Mendengar ini, Sang Pendeta Agung marah.

“Kau... kau menempatkan Gongzi Lie dalam bahaya!”

Jika perang ini gagal, nama Gongzi Lie yang digunakan dalam ritual akan tercatat buruk dalam sejarah, dicap sebagai pembawa bencana!

Namun, Sang Pendeta Agung gemetar, sulit berkata-kata, karena memang tak ada cara lain untuk membuat Feng Yun bergerak.

Bahkan dirinya sendiri, hubungan pribadi dengan Feng Yun sudah lama dingin, urusan-urusan kecil sebelumnya hanyalah kompensasi semata.

Sang Pengatur Agung berkata, “Biar aku yang bicara langsung.”

Setelah berkata demikian, ia bertumpu pada tongkat kayunya dan perlahan beranjak pergi.

Arah yang ia tuju adalah Istana Pustaka, tempat Feng Yun berada.

Di aula, Sang Pendeta Agung hanya bisa menghela napas; ia tak lagi mampu melihat masa depan Daping.

Kali ini benar-benar pertaruhan terakhir.

Namun, mengingat bakat Feng Yun, ia merasa masih ada harapan untuk menang, dan rela mempertaruhkan diri.

“Masa depan Daping, kuserahkan padamu.”

***

Di dalam Istana Pustaka, Feng Yun tengah membaca.

Menjelang senja, Wu Shangshi berjaga di sisinya.

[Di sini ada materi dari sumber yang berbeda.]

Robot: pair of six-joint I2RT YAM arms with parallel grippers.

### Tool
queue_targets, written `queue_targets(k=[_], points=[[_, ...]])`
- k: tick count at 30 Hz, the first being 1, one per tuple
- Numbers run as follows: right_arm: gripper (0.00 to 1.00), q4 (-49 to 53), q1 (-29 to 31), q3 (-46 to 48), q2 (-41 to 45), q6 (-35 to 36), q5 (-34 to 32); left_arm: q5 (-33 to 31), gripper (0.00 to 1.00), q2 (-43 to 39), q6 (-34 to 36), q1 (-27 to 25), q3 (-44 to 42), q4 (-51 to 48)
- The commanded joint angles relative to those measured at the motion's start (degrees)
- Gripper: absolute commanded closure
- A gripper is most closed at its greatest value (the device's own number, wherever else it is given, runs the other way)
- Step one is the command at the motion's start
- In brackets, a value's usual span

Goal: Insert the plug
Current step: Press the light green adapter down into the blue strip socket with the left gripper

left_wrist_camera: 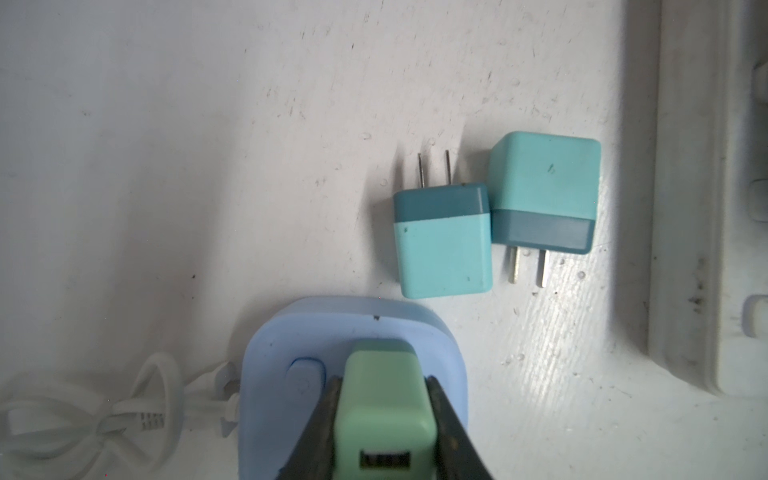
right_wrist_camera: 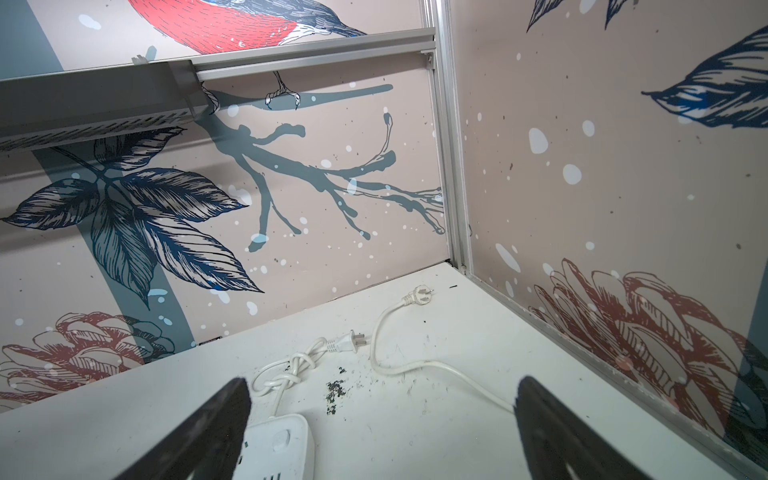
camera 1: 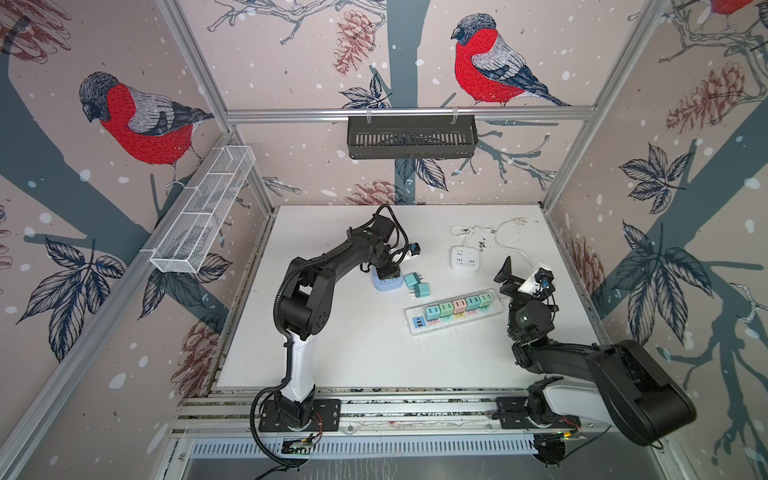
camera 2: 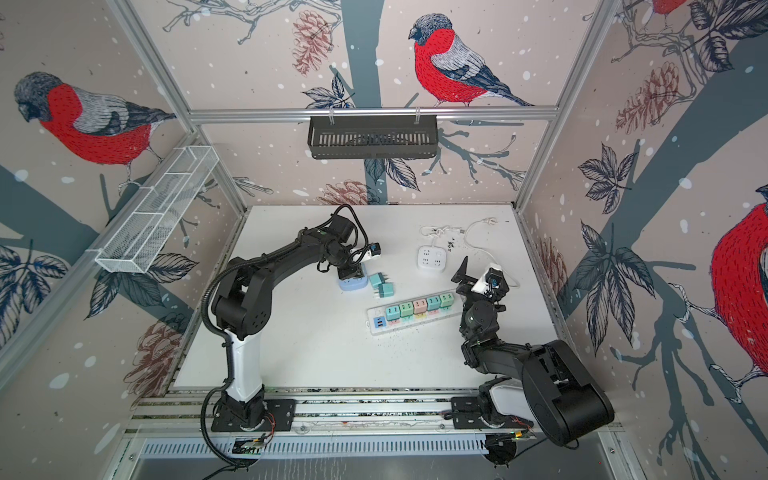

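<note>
Plug (left_wrist_camera: pixel 386 395), smooth mint-green cube, sits clamped over rounded pale-blue socket (left_wrist_camera: pixel 266 357).

You're working in a robotics lab test cell, not a lived-in room. An aluminium frame (camera 1: pixel 407 113) boxes in a white table (camera 1: pixel 353 357), and the walls are panels of bullfinch wallpaper (camera 1: pixel 482 62). The left arm (camera 1: pixel 299 291) and right arm (camera 1: pixel 561 361) are bolted to a rail (camera 1: pixel 415 409) along the near edge. A black basket (camera 1: pixel 411 137) hangs on the far bar, a white mesh basket (camera 1: pixel 203 212) on the left wall.
</note>
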State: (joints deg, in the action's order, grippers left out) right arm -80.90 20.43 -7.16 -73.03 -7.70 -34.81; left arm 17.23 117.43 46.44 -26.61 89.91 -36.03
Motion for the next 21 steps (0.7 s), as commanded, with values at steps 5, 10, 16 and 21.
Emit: queue_targets(k=[5,10,16,21], points=[[0.0,-0.5,-0.1,-0.1,0.2,-0.7,0.2,-1.7,1.0,0.7,-3.9,3.8,0.1,-2.2],[0.0,-0.2,-0.2,-0.2,0.0,-0.8,0.3,-0.7,1.0,-2.3,-4.6,5.0,-3.2,1.0],[0.0,-0.2,-0.2,-0.2,0.1,-1.0,-0.1,-1.0,0.71,-2.5,-5.5,4.9,-3.7,3.1],[0.0,0.6,-0.6,-0.8,-0.2,-1.3,-0.1,0.7,0.02,-5.1,-5.7,4.0,-4.3,5.6]])
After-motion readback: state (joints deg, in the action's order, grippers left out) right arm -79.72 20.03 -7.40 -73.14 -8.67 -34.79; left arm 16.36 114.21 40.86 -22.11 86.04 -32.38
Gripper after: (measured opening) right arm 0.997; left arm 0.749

Melihat waktu sudah larut, ia hendak pergi keluar mengambil makanan.

Namun, Sang Pengatur Agung tiba.

Di belakang Sang Pengatur Agung, banyak pengawal dan tabib mengikutinya.

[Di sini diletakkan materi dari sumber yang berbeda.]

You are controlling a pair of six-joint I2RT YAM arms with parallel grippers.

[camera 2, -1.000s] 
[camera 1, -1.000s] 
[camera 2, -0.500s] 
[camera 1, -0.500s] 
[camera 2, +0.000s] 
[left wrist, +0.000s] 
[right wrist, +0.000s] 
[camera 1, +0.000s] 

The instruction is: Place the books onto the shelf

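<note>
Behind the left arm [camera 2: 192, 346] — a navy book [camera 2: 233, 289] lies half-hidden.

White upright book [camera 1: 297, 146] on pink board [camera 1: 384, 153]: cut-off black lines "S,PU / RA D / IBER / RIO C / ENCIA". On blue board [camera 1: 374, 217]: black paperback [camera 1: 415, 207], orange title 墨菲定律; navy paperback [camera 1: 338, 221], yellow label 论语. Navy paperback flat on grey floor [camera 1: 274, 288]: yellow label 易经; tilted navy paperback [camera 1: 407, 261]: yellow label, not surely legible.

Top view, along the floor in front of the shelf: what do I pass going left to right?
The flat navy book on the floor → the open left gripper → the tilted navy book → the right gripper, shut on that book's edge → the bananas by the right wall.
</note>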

Wu Shangshi segera memberi hormat dan berjaga di samping.

Para pengawal yang dibawa Sang Pengatur Agung berdiri di halaman, sementara ia sendiri melangkah masuk ke ruang dalam.

Feng Yun mengangkat kepala. Melihat kedatangan Sang Pengatur Agung dalam keadaan seperti itu, tak membuatnya terkejut.

Luka batin karena perpecahan di dunia sastra bukanlah sesuatu yang mudah disembuhkan. Jika ia masih hidup atau hanya terbaring, itu sudah menunjukkan kekuatan hatinya.

Akan hal itu, Feng Yun justru kagum pada tekad Sang Pengatur Agung.

“Salam, Tuan Feng.” Sang Pengatur Agung memberi hormat, lalu melambaikan tangan. Sebuah alas bambu melayang dari kejauhan, dan ia duduk bersila di hadapan Feng Yun.

Jarak mereka hanya dipisahkan sebuah meja rendah.

Sebelum Wu Shangshi sempat mundur, Sang Pengatur Agung langsung berkata, “Kedatanganku kali ini adalah memohon Tuan Feng bersedia memimpin ritual sebelum perang di Daping.”

“Tidak.” Feng Yun tetap membaca gulungan bambunya, enggan menanggapi.

Sang Pengatur Agung berkata, “Mengapa Tuan Feng menolak? Apa penampilan tua renta ini belum cukup untuk melunakkan kemarahanmu?”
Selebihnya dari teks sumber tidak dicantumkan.